Task description -> Repeat the data verbatim.

╔══

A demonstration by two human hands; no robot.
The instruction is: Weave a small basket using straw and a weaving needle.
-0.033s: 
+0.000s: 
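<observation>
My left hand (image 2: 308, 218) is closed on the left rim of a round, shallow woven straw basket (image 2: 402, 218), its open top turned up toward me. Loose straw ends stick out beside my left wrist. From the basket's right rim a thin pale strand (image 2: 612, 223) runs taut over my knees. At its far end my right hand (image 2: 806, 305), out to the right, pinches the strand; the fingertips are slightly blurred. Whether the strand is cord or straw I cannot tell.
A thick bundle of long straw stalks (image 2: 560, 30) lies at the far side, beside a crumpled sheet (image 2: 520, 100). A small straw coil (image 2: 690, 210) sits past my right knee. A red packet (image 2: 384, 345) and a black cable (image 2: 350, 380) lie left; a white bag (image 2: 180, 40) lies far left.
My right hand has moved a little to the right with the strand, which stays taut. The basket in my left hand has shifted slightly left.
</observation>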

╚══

Output ->
A demonstration by two human hands; no robot.
The instruction is: Weave a small basket using straw and a weaving needle.
-0.033s: 
+0.000s: 
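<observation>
My left hand (image 2: 308, 218) is closed on the left rim of a round, shallow woven straw basket (image 2: 402, 218), its open top turned up toward me. Loose straw ends stick out beside my left wrist. From the basket's right rim a thin pale strand (image 2: 612, 223) runs taut over my knees. At its far end my right hand (image 2: 806, 305), out to the right, pinches the strand; the fingertips are slightly blurred. Whether the strand is cord or straw I cannot tell.
A thick bundle of long straw stalks (image 2: 560, 30) lies at the far side, beside a crumpled sheet (image 2: 520, 100). A small straw coil (image 2: 690, 210) sits past my right knee. A red packet (image 2: 384, 345) and a black cable (image 2: 350, 380) lie left; a white bag (image 2: 180, 40) lies far left.
My right hand has moved a little to the right with the strand, which stays taut. The basket in my left hand has shifted slightly left.
</observation>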

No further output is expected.